The best PHP security related post I have read in a while. Well researched and put together. I will be passing this on.
You may also want to try the Secure HTML parser and filter Open Source package.
This is an extensive package for parsing HTML, XML, DTD and CSS. It consists of a chain of parser classes that you can connect to perform several actions. For instance, you can parse HTML and filter the document with an included filter class that uses DTD to exclude invalid tags and attributes or malformed tag structures. Another filter class can exclude insecure HTML that may include dangerous Javascript either in the HTML tags or in the CSS definitions. There are other filter classes for other purposes, like extracting links, or adding nofollow to external links. You can develop your own custom filter classes with small effort, taking advantage of existing filters. http://www.phpclasses.org/secure-html-filter Here you may find a an online demo to try it as a security filter. It was extensively tested, but just let me know if you find any insecure cases that you can bypass its security filters. http://www.meta-language.net/markupparser/secure_html_filter.html
CSS code in HTML can be used not just for security attacks but also for other purposes like breaking web-page layout or style. Sanitization/filtering of CSS code to prevent only the first is not enough. Which HTML sanitizer library accomplishes the larger objective?

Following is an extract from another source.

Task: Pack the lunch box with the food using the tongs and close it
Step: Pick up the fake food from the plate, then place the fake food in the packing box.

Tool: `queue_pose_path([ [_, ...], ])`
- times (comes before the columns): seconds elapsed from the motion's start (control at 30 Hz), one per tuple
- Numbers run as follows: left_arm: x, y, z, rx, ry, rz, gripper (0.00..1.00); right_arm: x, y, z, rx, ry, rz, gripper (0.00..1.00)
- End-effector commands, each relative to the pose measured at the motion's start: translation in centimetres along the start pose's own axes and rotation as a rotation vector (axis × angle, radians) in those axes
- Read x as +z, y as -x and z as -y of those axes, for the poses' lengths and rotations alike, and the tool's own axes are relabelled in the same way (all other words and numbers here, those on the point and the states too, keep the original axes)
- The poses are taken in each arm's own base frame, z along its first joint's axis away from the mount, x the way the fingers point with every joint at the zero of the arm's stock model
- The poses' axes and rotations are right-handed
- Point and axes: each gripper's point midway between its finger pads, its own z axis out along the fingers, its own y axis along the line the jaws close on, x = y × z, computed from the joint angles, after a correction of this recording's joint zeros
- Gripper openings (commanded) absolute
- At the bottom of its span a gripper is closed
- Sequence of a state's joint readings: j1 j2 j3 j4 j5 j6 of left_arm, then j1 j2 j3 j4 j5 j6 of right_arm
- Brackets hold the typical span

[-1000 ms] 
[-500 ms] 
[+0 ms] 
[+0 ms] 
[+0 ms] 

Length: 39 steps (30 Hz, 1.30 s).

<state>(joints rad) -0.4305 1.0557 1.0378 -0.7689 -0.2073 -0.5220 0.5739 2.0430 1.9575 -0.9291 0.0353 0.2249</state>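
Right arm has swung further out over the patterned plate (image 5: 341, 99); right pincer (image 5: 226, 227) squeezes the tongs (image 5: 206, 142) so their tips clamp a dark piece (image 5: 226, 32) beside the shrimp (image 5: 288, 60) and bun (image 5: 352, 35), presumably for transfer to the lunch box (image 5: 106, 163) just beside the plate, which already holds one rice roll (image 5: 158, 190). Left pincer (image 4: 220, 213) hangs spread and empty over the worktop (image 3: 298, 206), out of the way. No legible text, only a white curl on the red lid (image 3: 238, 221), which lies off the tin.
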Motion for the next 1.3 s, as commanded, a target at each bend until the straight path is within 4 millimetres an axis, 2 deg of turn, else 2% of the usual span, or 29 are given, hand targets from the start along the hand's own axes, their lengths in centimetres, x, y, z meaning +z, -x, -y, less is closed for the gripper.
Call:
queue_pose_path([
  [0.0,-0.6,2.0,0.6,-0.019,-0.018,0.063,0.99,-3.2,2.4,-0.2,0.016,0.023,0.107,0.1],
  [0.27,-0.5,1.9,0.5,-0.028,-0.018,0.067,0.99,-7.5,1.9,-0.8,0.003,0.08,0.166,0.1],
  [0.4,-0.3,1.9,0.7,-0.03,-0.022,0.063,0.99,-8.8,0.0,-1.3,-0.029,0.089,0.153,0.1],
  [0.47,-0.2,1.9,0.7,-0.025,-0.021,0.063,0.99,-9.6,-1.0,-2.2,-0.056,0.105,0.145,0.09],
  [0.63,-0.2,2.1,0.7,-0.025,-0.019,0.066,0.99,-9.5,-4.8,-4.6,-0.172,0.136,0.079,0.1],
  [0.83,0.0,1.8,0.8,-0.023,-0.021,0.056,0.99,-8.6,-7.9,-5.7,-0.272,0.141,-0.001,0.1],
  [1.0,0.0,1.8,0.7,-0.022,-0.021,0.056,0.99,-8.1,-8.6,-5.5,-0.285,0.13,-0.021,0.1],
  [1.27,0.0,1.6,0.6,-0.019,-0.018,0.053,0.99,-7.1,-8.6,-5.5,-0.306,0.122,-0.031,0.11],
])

The htmLawed documentation recommends admins to deny the 'style' attribute altogether, and permit only 'class' with names indicating pre-set style values. htmLawed has functionalities that allow permission of only certain class names (for specific elements if desired). It also can let an admin run his own custom filtering code on in-line style attribute values.
Hi Santosh,
As the article notes, CSS may be used to style elements in such a way that may overlay or expand themselves to alter page layout. This could be simply to deface the page, or to architect a Phishing attack. As also noted, HTMLPurifier filters out the CSS properties that allow this to occur. Such CSS alterations are indeed a security vulnerability. htmLawed also includes CSS filtering which, as reported, is not sufficient. The fact that it is present indicates an attempt to eliminate security issues arising from CSS. For example, htmLawed indicates that it prevents attacks arising from the XSS Cheatsheet (which includes CSS attacks). Since the attempt has not worked and/or is flawed (an assumption not obvious prior to documentation changes arising from my reports), I've assumed this is a reversal of intent - i.e. rather than fix the issue, the docs now push that responsibility back to users. It's a transfer of responsibility previous users may not yet be aware of since it is not contained in the release notes, for example.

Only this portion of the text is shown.